Sandel, however, admits that these rather technocratic approaches fail to ‘capture value’ of what is really going on. For example, the Philip Morris study in the former Czech republic shows that smokers die early, pay lots of taxes, and do not need a pension, and therefore are of great benefit in a purely cost-benefit analysis. This caution could easily be applied to the newly privatised framework of the Health and Social Care Act, where public services have become commodified and monetised, in maximising consumer welfare. Sandel’s main objection is that such approaches do not lead to democratisation of services for the “public good”, and more ambitious goal of civil virtue through redistributive justice may be more welcome. The public appetite for this might be greater than we first suspect, in that the famous UK MP expenses scandal has led to a growing bitterness and resentment of voters towards their ‘political class’, and indeed the public are generally sick of examples of alleged corporate misfeasance in journalism through exposure in the Leveson Inquiry.
A better approach would therefore for people in society to be included and engaged in decisions about their society, with a general belief of solidarity and citizenship. Of course, a dichotomy between markets and society would be a false dichotomy, and this is appreciated by Prof. Michael Porter in his seminal article called ‘Strategy and Society‘ for the Harvard Business Review. This thesis is more than familiar to Ed Miliband, who first described his thesis of ‘responsible capitalism’, a political version of corporate social responsibility, where all businesses contribute value to the rest of society. And yet this is entirely consistent with Ed Miliband’s concept of the UK economy as not being factional but being unitary. In such a framework, everyone contributes to the economy, not just the ‘wealth creators’ as bankers, but also less well paid people in the public sector doing extremely valuable jobs, such as nursing or teaching, who do need employment rights protection of the Unions.
In Sandel’s framework, we are less ‘consumers’ and more ‘citizens’. And this is a very practical problem. Consider for example excessive pay of some CEOs. It can be easy to criticise whether such salaries are justified, in other words the extent to which they are representative of a contribution to society, whether we should just allow the market to find an equilibrium for what people are willing to pay for, or the extent to which these people have ‘worked to get where they are’. Politicians find it difficult to talk about inequality or redistribution, but you will never find that people with very incomes bringing up of their own accord topics of the ‘politics of envy’. Redistribution or social justice has become a taboo subject, but it may be necessary to revisit this if excessive pay can be tackled in the tax system. Whilst ‘punishment’ engenders a notion of a personal hate campaign, which is clearly undesirable, it may be ‘good policy’ that intervention against truly excessive salaries not only deters a trend of unreasonable undeserving salaries, but also encourages a marketplace where an appropriate salary can (for want of a better word) “incentivise” employees and workers appropriately.
As for the idea that people with excessive salaries will leave the country, it is worth noting that these people are often employed by multinational companies who can easily find replacements; therefore there will always be a corpus of such people contributing such taxes, even if a proportion of them emigrate (the point is that people who emigrate will be replaced.) Whilst aspiration has traditionally been a New Labour or Thatcherite policy plank, Ed Miliband latterly has cited aspiration as a reasonable goal of policy. I think that this is entirely consistent with aspiration that acknowledges an ‘equality of opportunity’. Dr Tim Soutphommasane, a lecturer at Monash University, is also a political philosopher whose writings are clearly relevant here. Soutphommasane’s warning is probably more poignant here in the UK with a cabinet stuffed full of millionaires than it is in his home country, but he recently writes, “It is the mark of a good society that careers be open to all talents. Individuals should be able to transcend the position of their birth or upbringing through ability and effort. By the same token, the state shouldn’t reward those who have the fortune of being born into good circumstance.”

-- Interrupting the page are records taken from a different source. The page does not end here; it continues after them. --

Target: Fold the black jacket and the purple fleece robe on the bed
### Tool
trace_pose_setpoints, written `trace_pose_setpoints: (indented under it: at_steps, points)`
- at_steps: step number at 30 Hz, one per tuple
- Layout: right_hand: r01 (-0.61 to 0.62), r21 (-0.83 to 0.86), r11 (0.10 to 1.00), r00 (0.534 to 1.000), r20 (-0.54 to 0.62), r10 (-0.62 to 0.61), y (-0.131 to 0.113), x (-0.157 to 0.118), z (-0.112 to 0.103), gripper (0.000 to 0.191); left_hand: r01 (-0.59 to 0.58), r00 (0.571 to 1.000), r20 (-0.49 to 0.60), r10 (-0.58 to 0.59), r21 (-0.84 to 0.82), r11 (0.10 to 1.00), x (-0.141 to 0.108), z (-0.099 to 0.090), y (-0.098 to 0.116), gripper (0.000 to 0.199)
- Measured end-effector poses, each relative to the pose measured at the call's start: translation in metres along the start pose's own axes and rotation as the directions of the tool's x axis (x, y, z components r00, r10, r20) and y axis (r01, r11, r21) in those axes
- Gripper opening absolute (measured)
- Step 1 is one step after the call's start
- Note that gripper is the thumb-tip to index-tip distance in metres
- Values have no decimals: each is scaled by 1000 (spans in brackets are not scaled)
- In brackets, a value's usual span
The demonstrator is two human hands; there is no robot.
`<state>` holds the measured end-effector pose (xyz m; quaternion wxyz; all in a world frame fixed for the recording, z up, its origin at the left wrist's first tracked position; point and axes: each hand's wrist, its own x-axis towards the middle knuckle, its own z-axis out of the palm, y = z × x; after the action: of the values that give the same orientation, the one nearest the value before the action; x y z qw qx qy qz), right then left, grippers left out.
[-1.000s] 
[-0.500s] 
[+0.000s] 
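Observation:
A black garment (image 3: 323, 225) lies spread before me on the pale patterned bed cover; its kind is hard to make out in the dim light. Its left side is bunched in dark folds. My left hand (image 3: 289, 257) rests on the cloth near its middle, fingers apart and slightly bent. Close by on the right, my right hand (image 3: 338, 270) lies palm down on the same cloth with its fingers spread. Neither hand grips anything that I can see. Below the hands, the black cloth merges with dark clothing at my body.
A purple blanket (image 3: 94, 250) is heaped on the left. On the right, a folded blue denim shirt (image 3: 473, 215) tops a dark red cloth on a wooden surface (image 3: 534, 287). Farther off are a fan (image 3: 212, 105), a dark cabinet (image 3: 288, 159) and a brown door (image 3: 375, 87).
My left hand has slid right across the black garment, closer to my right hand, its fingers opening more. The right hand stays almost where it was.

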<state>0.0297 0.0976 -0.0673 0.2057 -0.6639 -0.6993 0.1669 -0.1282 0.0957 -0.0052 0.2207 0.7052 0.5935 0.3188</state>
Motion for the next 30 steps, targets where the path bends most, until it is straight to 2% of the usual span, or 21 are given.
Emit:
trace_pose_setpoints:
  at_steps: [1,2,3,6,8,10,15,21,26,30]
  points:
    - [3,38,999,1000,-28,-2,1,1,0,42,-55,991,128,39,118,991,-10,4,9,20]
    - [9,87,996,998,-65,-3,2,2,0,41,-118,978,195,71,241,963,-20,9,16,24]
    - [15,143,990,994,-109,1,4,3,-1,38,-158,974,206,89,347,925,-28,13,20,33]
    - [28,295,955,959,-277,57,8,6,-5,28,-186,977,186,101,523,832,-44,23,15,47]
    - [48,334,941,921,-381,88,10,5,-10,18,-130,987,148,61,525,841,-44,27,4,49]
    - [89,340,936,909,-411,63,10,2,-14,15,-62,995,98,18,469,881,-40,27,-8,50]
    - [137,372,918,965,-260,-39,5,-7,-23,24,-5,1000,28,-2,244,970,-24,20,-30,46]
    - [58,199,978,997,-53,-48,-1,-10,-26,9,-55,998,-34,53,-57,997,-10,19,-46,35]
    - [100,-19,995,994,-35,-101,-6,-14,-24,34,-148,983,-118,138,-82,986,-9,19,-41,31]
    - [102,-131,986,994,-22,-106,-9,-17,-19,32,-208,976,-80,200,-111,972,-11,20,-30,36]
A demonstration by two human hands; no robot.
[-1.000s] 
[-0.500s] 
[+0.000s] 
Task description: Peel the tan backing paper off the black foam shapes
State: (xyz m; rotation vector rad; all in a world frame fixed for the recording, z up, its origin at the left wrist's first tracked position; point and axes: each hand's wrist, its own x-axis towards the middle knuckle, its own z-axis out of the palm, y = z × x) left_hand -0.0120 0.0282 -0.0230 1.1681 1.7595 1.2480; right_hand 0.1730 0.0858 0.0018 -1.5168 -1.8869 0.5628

By that virtue, the political philosophies of Sandel and Soutphommasane present Miliband with a serious problem. How can Ed Miliband realistically frame a policy for government which consolidates the relative positioning of the markets and the community? I think Ed Miliband’s best bet is to frame the question is to think what sort of society do we want to live in which brings greatest civic virtue and citizenship of all members? As it happens, the consumer clearly has not benefits as recipients of the privatised utility industries, but Ed Miliband has indeed challenging decisions to take about the future; for example one mechanism might be to bring some services under state control. There is much political appetite for repealing the Health and Social Care Act, which indeed nobody voted for as such. The last year or so has seen Conservative polticians and their management consultant friends engaged in a retrospective ‘policy-based evidence’ to justify their marketisation of the NHS, but the NHS could be just the trojan horse that Ed Miliband needs to bring the political pendulum back away from the totally unfettered market. It’s a tough balancing act, as he will be keen not to present the State as too bulky or interventionist, but likewise, if he can pull off a discourse about why ‘looking after each other’, i.e. solidarity, say for example in protecting the health and welfare of disabled citizens in society as well as further ‘individual choices’, Ed Miliband will have pulled off a remarkable political contribution.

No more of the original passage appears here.